Givlaari: $58 million.
Oxlumo: $43 million
Onpattro, Amvuttra, Givlaari and Oxlumo, the four siRNA products developed by Alnylam, have combined revenue of $1.242 billion. Onpattro (patisiran) is the first FDA-approved RNAi therapy (approved in August 2018) for adult patients with peripheral neuropathy (polyneuropathy) caused by hereditary transthyroxine amyloidosis. Onpattro had revenue of $69 million in 2024 Q1, down 32 per cent from a year earlier.
Amvuttra (vutrisiran) 2024 Q1 had revenue of $195 million, up 92 per cent from a year earlier. The drug was approved by FDA in June 2022 for the treatment of adult hereditary transthyroxine amyloidosis with polyneuropathy (hATTR-PN), which is the fifth approved siRNA therapy in the world and the first RNAi therapy approved by FDA to reverse neuropathy injury by subcutaneous injection every 3 months, and was approved by the European Union in September of the same year.

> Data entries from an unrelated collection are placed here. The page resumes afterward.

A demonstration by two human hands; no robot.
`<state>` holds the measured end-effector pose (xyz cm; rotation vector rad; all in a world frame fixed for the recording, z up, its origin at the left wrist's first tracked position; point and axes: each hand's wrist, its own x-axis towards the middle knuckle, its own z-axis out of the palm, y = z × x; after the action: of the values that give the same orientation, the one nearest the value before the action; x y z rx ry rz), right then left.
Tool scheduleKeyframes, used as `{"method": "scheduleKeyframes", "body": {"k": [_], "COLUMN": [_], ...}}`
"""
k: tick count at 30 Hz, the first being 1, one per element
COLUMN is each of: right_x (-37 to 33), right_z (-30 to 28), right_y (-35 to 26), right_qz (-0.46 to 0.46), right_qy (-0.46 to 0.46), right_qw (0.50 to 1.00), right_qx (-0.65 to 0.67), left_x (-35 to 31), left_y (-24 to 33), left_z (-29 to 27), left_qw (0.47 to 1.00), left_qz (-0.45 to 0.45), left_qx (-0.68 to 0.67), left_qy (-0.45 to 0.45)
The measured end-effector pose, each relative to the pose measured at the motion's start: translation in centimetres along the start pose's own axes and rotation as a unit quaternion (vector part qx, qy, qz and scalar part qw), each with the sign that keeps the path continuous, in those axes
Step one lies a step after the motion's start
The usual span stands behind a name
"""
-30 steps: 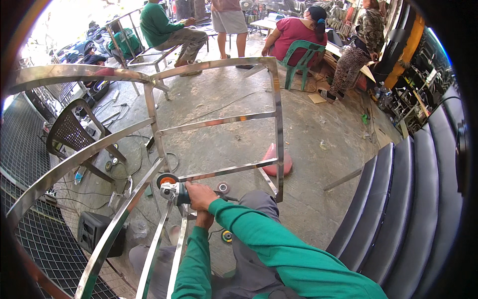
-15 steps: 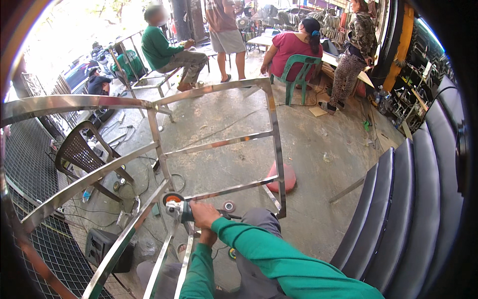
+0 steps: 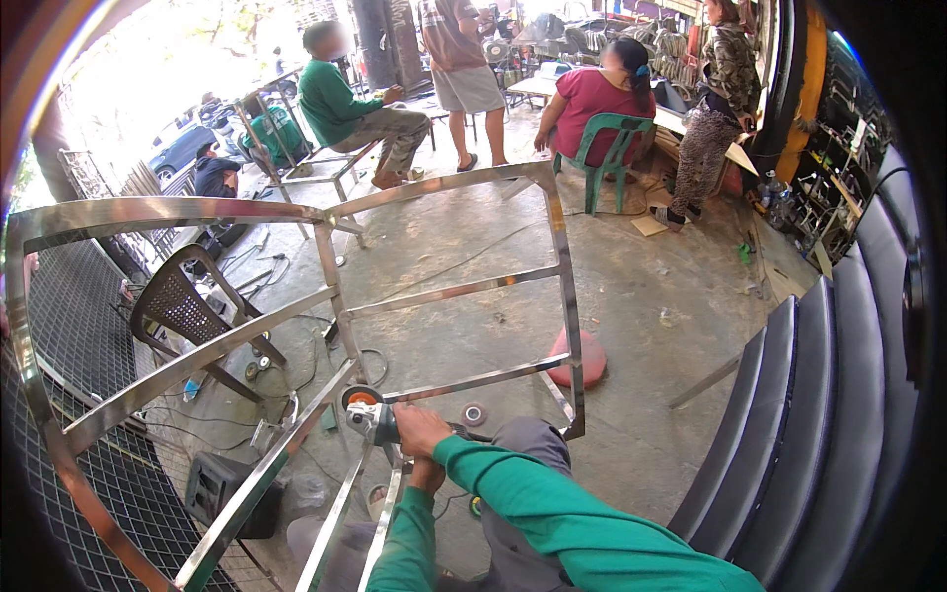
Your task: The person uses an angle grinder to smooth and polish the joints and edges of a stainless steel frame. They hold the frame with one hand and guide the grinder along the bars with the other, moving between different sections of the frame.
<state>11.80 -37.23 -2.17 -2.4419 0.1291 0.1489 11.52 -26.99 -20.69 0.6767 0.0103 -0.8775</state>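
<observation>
An angle grinder with an orange-centred disc is gripped in my right hand, its fingers wrapped round the dark body. Its disc sits right beside a joint of a shiny metal tube frame; whether they touch I cannot tell. Just below, my left hand comes up under the right one, close to the grinder and a frame tube. The left fingers are hidden. The frame has a curved top rail and several crossbars, and it spreads across the left and middle of the view.
Black padded seating lines the right side. Beyond the frame are a brown plastic chair, a red cushion and loose cables. A black box stands lower left. Several people are farther back, one on a green chair.
The whole scene has shifted slightly rightward in the view. The grinder stays in my right hand at the same joint. A standing person at the back has turned a little.
</observation>
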Motion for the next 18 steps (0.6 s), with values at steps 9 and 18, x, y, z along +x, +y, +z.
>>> {"method": "scheduleKeyframes", "body": {"k": [9,18], "right_x": [-0.1,-3.4], "right_z": [-1.0,-2.3], "right_y": [-0.1,2.2], "right_qz": [0.019,0.021], "right_qy": [-0.036,-0.066], "right_qw": [0.999,0.996], "right_qx": [0.007,0.054], "left_x": [-1.2,-5.1], "left_y": [0.7,-2.2], "left_z": [0.8,7.6], "left_qw": [0.989,0.966], "left_qz": [0.033,0.032], "left_qx": [0.146,0.232], "left_qy": [0.018,0.114]}}
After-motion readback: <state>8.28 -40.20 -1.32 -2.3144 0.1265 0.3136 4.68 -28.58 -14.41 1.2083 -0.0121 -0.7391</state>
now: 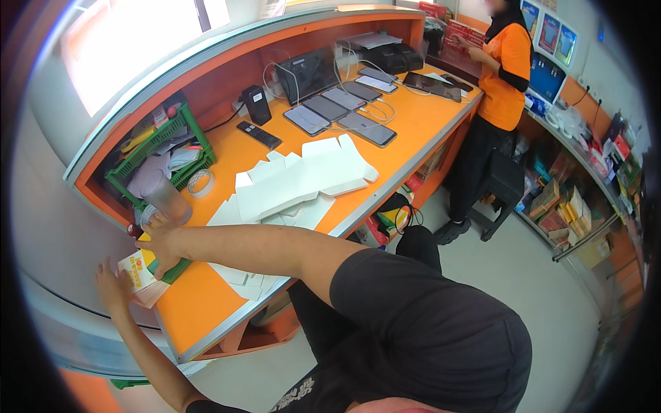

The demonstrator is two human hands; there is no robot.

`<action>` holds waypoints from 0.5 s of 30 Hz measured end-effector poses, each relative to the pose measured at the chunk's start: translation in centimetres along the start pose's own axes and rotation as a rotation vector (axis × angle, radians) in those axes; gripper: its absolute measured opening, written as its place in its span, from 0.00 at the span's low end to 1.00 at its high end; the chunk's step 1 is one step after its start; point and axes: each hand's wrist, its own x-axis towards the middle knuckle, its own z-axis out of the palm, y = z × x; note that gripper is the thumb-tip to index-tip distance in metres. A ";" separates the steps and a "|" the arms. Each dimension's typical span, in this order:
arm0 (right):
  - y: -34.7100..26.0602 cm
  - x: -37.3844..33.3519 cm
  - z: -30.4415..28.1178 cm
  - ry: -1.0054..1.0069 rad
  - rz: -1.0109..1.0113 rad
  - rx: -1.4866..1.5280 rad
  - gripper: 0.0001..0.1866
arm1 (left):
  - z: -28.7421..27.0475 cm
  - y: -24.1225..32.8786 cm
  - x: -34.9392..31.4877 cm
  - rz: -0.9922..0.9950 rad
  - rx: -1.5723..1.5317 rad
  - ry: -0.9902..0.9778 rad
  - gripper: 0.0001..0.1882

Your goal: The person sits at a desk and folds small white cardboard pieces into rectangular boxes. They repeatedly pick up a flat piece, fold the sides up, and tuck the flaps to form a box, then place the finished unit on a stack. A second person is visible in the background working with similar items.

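At the left end of the orange counter (pixel 200 296), both my hands are close together. My right hand (pixel 164 249) reaches across and grips a yellow-and-green pack (pixel 180 270), its fingers spread over the top and side. Against that pack lies a fanned stack of printed white cards (pixel 141 274) with red and yellow lettering. My left hand (pixel 111 283) is at the outer edge of the cards, fingers stretched and apart, the thumb near the stack. Just beyond my right hand stands a clear plastic cup (pixel 167 196). Flat white die-cut cardboard sheets (pixel 303 177) lie right of my forearm.
A green basket (pixel 155 148) of odds and ends and a tape roll (pixel 201 184) sit behind. Further right are a remote (pixel 259 135), a black box (pixel 256 104) and several phones (pixel 368 129) on cables. A person in orange (pixel 505 76) stands beside a black stool (pixel 497 180).
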 end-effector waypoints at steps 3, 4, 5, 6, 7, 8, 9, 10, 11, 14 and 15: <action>0.0 0.3 0.6 0.013 0.009 -0.004 0.56 | -0.2 2.2 0.1 0.091 -0.250 -0.055 0.19; 0.3 0.3 0.6 0.019 0.012 -0.009 0.56 | -0.5 3.9 0.3 0.152 -0.334 -0.139 0.20; 0.6 0.1 0.5 0.012 0.038 -0.019 0.55 | -0.4 5.4 0.6 0.200 -0.421 -0.224 0.20; 0.8 -0.2 0.0 0.000 0.045 -0.025 0.55 | 0.8 5.7 0.9 0.251 -0.402 -0.218 0.20; -0.3 0.2 -0.1 -0.016 0.011 -0.010 0.55 | 1.9 4.7 0.4 0.266 -0.353 -0.220 0.20; -0.4 0.1 -0.4 -0.032 0.016 -0.012 0.55 | 3.2 4.7 0.2 0.259 -0.456 -0.211 0.23; -0.3 0.0 -0.7 -0.048 0.019 -0.011 0.55 | 3.7 4.6 0.1 0.303 -0.428 -0.204 0.27; -0.4 0.2 -0.6 -0.045 0.013 -0.065 0.55 | 3.8 4.5 0.0 0.298 -0.402 -0.233 0.30; -0.2 0.3 -0.2 -0.043 0.013 -0.115 0.56 | 4.3 4.5 0.0 0.308 -0.404 -0.243 0.31; 0.0 0.9 1.0 -0.034 -0.010 -0.135 0.55 | 6.5 2.9 -0.4 0.261 -0.450 -0.280 0.30; 0.4 0.9 0.9 -0.042 -0.003 -0.161 0.55 | 5.4 4.0 -0.4 0.206 -0.483 -0.341 0.28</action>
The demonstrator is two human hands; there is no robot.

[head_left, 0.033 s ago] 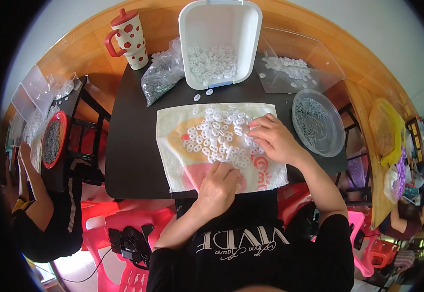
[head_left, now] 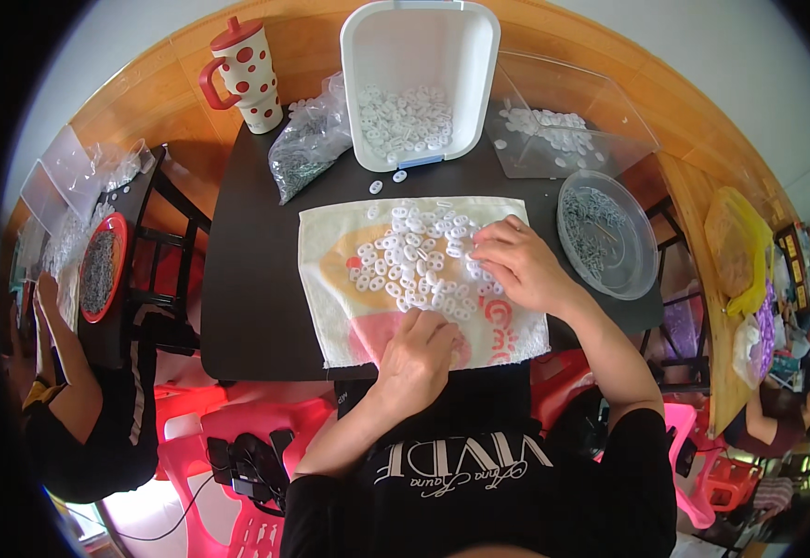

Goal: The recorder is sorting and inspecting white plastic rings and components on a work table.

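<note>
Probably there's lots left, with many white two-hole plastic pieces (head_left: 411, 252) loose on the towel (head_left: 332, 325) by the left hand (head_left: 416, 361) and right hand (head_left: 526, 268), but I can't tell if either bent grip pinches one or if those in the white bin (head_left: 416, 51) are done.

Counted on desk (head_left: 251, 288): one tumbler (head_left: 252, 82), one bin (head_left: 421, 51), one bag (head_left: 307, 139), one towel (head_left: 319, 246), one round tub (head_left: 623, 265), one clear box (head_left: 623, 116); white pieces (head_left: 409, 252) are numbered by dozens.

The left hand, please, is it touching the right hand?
Apart. The head view shows white pieces and towel between the left hand and right hand.
</note>
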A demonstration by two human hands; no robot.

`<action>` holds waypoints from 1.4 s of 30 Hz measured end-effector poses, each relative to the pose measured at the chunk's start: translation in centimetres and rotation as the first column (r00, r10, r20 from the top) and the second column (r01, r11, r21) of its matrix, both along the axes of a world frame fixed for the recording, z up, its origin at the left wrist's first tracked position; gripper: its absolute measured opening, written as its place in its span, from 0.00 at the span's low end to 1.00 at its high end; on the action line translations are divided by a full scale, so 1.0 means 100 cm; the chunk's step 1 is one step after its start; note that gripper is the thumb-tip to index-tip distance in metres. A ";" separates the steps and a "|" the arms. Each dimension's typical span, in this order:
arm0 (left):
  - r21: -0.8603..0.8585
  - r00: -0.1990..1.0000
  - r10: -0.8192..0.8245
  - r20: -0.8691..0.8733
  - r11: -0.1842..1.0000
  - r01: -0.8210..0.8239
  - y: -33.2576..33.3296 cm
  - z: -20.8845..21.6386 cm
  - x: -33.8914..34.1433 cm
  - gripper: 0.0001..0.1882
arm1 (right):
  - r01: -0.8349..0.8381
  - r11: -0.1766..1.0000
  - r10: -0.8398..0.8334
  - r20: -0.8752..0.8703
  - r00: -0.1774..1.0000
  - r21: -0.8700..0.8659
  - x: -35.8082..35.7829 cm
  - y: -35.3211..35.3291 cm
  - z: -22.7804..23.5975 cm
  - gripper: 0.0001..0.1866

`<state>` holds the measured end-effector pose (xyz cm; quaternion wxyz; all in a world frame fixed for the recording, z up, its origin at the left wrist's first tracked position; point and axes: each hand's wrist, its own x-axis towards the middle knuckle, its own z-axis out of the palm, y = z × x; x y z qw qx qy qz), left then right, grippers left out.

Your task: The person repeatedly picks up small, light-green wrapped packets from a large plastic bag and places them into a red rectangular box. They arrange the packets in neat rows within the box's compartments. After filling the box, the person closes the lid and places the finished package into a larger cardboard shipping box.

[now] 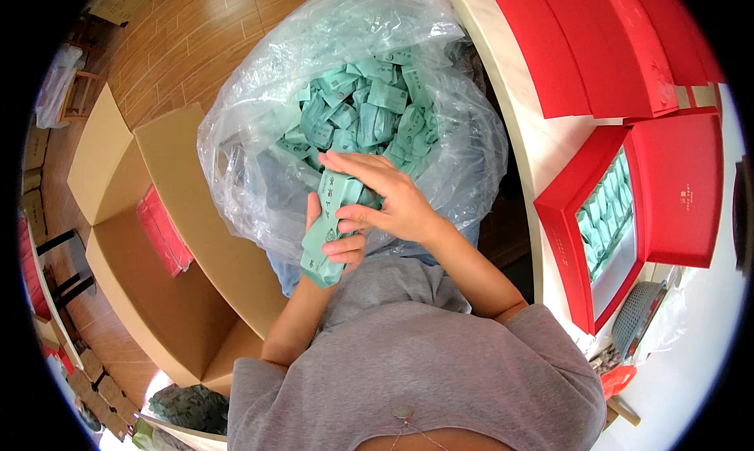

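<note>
A small stack of green sachets [339, 190] is between the two hands, at the near edge of the bag. The left hand [345, 251] cradles the stack from below, its fingers curled closed round the side; the right hand [399, 200] is half bent over the top, thumb and fingers against the sachets. The stack looks only partly squared, its lower end sticking out toward seven o'clock.

At twelve o'clock from it, the clear bag [236, 82] gapes open with a large heap of loose sachets [369, 109], so most of the supply there seems unsorted. At three o'clock, on the counter [510, 98], an open red box [565, 231] holds packed sachets [606, 208] with a bare pale strip at its near end: part-filled, by the look of it. More red boxes [581, 43] stand at two o'clock, contents hidden; an open carton [157, 302] is at eight.
</note>
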<state>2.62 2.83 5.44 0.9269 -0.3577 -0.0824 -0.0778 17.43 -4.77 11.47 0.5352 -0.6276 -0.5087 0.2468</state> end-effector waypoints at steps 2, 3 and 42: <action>-0.005 1.000 -0.005 0.028 1.000 0.005 0.000 0.004 0.003 0.34 | -0.036 0.999 0.037 0.114 0.993 -0.008 0.001 -0.001 0.000 0.29; -0.006 1.000 0.006 0.029 1.000 -0.006 0.000 0.003 0.003 0.34 | -0.020 1.000 0.021 0.131 0.991 -0.005 -0.001 0.000 0.000 0.27; 0.947 0.562 0.792 -0.237 0.059 0.316 0.009 0.014 0.043 0.30 | 0.368 0.925 -0.377 -0.374 0.847 -0.099 -0.047 -0.032 -0.026 0.26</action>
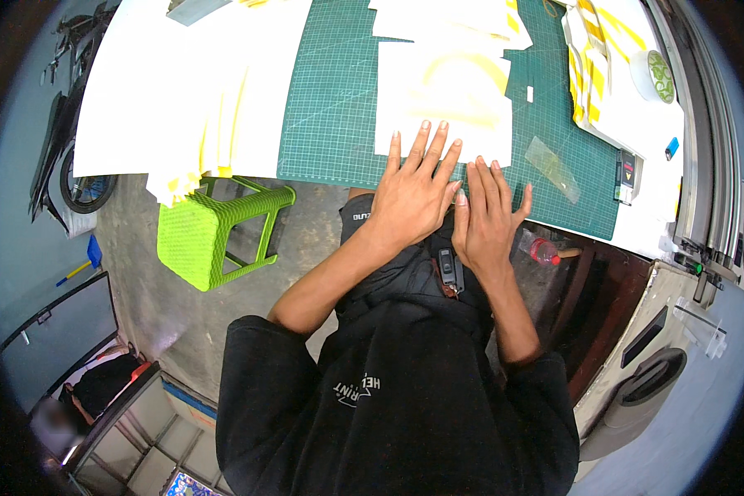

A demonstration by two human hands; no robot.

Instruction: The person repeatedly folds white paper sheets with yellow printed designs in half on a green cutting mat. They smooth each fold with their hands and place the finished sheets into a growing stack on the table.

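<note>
My left hand (415, 188) lies with its fingers spread over the near edge of a white paper sheet (422, 99) with pale yellow print. Beside it, my right hand (488, 217) also has its fingers stretched out, their tips at the sheet's near right corner. Neither hand grips anything. Under the sheet is a green cutting mat (331, 116) with a grid. Glare washes out much of the print. More white and yellow sheets (455, 21) lie just beyond. A clear plastic strip (552, 168) rests on the mat to the right of my right hand.
Left on the table are large white sheets (165, 91); a green stool (194, 240) stands below. At right are yellow-striped paper stacks (591, 66), a white-and-green roll (660, 76), a small dark box (628, 178) and a metal rail (723, 149). A person (103, 384) lies at lower left.
</note>
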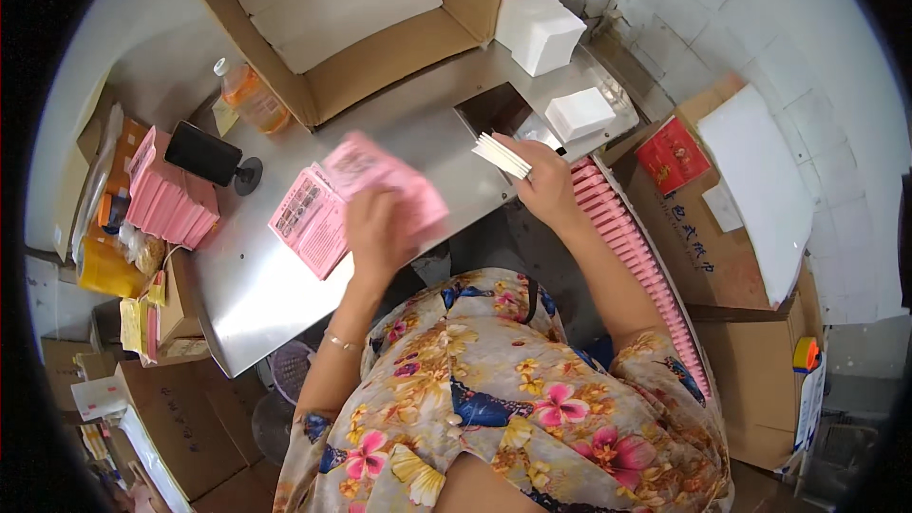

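Note:
My left hand [373, 231] is closed on a pink printed sheet [394, 180], blurred by motion and lifted over the steel table. Just left of it, and partly under it, lies a pile of similar pink printed sheets [309, 218]. In my right hand [548, 187], closed and raised near the table's front edge, is a thin stack of white folded paper napkins [502, 155]. Behind that hand, a dark flat panel [499, 112] sits on the tabletop. A block of white napkins [580, 114] rests to its right, and a larger white stack [540, 31] stands farther back.
A big open carton [380, 62] fills the table's back. At left are an orange drink bottle [252, 97], a phone on a stand [202, 154] and stacked pink packets [171, 195]. Pink packets stand in a long row [632, 261] at right, beside brown cartons [703, 237].

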### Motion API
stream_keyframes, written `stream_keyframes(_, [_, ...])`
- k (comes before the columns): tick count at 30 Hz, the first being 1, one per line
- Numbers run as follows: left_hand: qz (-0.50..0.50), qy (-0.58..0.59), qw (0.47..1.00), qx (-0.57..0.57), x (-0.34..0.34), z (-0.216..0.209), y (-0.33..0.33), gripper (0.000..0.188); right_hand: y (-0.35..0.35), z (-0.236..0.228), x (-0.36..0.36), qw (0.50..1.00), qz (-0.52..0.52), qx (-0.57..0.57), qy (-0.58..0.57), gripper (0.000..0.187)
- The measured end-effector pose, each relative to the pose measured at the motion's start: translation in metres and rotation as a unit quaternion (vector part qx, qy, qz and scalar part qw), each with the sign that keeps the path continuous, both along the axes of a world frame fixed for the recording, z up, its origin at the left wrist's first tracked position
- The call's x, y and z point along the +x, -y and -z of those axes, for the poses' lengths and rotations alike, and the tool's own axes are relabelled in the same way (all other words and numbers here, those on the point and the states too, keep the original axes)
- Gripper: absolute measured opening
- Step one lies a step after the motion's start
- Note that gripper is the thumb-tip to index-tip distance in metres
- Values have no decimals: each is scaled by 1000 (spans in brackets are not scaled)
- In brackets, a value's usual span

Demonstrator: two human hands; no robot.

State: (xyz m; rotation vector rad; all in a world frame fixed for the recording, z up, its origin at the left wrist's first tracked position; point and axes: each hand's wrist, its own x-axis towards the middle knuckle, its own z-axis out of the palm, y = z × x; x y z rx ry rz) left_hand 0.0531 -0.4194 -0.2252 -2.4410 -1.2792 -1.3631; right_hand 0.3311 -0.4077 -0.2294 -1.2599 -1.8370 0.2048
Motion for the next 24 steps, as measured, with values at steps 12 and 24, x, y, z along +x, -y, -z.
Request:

2024 Q1 GIVLAARI (givosiran) sales of US $58 million, an increase of 21% over the same period last year; mainly used for the treatment of acute hepatic porphyria (AHP); OXLUMO (lumasiran) sales of US $43 million, an increase of 77% over the same period last year; mainly used for the treatment of type 1 primary hyperoxaluria (PH1).
Summary
According to GlobalData's estimates, cell and gene therapy (CGT) will be the industry trend that will have the greatest impact on the pharmaceutical industry in 2024, and the global CGT market is expected to reach US $80 billion by 2029. Taking a comprehensive view of the decline in sales of many star therapies in the first quarter of 2024, the sales growth rate of Kymriah and Yescarta, as "veteran" products of CAR-T, showed a downward and slowing trend, which may be due to the oversupply of the current CGT track and the oversupply of products, but on the other hand, it also shows that patients have more and more drugs to choose from.